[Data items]
____________

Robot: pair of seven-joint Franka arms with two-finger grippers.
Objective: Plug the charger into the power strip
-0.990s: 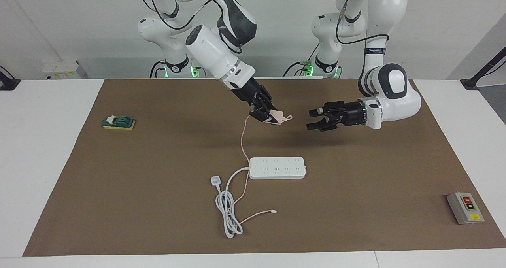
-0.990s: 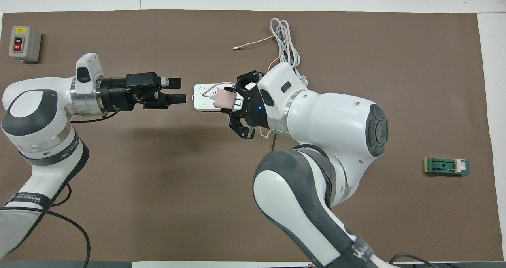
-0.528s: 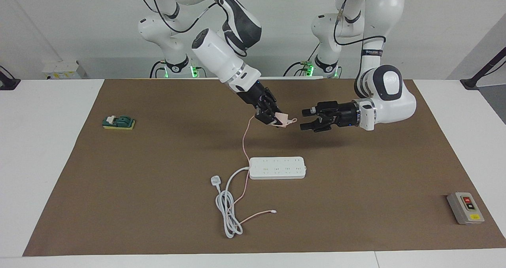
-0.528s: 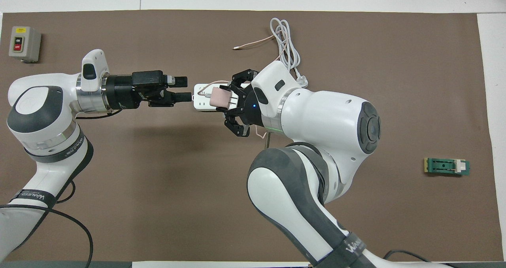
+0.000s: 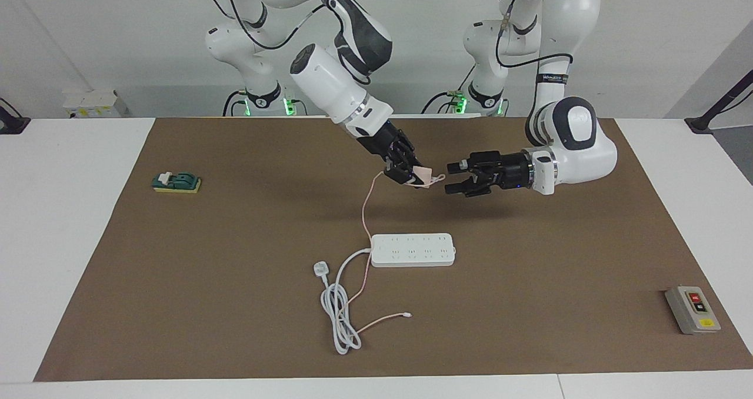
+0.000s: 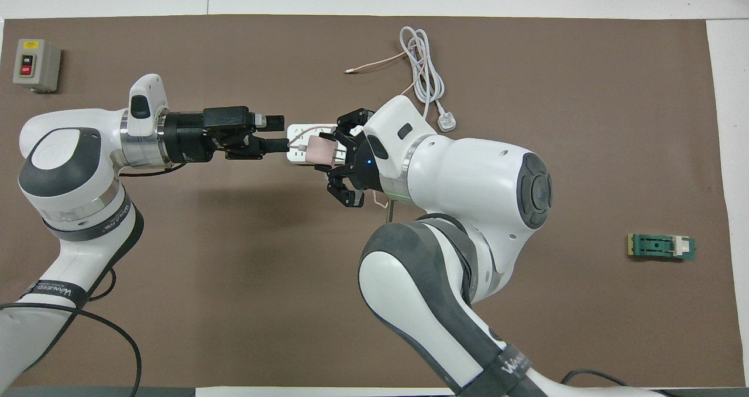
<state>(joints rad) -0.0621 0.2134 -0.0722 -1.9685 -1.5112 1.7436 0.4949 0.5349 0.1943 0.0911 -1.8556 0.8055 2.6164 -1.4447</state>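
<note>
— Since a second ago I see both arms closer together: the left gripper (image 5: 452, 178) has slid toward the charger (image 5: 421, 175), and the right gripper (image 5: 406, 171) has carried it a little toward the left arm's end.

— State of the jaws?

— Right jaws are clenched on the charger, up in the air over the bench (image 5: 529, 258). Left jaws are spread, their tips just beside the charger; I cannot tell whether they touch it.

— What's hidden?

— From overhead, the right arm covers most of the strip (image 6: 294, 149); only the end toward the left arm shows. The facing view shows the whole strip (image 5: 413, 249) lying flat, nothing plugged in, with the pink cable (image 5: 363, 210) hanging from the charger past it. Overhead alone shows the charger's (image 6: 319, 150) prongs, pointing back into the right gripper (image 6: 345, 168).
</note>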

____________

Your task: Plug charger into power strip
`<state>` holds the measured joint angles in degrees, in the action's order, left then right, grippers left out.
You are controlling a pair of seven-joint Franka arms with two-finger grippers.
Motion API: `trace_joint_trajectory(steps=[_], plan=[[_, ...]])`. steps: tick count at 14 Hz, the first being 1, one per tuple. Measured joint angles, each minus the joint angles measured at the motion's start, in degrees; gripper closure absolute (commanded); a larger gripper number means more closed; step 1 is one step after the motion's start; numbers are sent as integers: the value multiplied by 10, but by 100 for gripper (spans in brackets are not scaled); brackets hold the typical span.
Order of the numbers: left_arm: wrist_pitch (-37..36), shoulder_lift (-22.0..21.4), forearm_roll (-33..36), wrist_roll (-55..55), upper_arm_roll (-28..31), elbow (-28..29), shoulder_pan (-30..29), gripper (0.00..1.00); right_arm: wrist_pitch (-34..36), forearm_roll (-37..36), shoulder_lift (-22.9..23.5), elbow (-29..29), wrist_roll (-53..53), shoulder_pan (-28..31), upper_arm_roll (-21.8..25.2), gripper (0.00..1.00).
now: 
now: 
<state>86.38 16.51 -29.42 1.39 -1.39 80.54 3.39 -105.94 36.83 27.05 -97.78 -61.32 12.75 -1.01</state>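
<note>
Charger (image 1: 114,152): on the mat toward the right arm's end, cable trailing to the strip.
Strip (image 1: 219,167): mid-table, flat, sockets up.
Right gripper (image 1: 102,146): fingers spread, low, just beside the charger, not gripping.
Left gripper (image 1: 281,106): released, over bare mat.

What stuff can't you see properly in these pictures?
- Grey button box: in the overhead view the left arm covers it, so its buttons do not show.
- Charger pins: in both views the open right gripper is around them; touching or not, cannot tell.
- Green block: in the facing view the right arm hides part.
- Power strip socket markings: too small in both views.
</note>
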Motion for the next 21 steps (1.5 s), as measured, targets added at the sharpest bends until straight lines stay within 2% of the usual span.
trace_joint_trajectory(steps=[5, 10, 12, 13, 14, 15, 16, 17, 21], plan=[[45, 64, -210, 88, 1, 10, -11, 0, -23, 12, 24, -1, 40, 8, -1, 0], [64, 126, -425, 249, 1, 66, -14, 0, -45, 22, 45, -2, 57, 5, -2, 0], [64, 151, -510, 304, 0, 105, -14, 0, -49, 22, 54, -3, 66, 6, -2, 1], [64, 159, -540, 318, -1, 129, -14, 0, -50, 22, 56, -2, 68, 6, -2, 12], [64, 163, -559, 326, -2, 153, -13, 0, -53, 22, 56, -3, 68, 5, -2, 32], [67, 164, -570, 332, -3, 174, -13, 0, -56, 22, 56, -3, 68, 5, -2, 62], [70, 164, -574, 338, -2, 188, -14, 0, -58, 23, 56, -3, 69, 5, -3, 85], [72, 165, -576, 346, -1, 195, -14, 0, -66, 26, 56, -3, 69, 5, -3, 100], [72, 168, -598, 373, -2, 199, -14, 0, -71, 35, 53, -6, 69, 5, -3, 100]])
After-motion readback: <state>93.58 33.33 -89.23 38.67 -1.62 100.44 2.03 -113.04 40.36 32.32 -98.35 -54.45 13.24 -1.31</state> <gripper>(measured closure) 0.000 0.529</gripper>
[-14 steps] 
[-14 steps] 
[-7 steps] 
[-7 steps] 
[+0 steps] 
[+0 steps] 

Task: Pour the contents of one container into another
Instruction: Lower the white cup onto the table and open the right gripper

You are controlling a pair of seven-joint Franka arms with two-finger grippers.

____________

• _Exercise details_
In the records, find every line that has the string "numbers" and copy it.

• _Task response_
Motion API: `trace_joint_trajectory(steps=[_], plan=[[_, ...]])`. steps: tick count at 14 Hz, the first being 1, one per tuple. Measured joint angles, each minus the joint angles measured at the motion's start, in degrees; gripper closure absolute (commanded); a larger gripper number means more closed; step 1 is one step after the motion's start; numbers are sent as integers: the value multiplied by 10, but by 100 for gripper (spans in brackets are not scaled); brackets hold the typical span.
Order of the numbers: left_arm: wrist_pitch (-37..36), shoulder_lift (-22.0..21.4), forearm_roll (-33..36), wrist_roll (-55..55), upper_arm_roll (-28..31), elbow (-28..29), shoulder_pan (-30..29), gripper (0.00..1.00); right_arm: wrist_pitch (-34..36), forearm_roll (-37..36), shoulder_lift (-22.9..23.5), elbow (-29..29), wrist_roll (-53..53), shoulder_pan (-28..31), upper_arm_roll (-21.8..25.2), gripper (0.00..1.00).

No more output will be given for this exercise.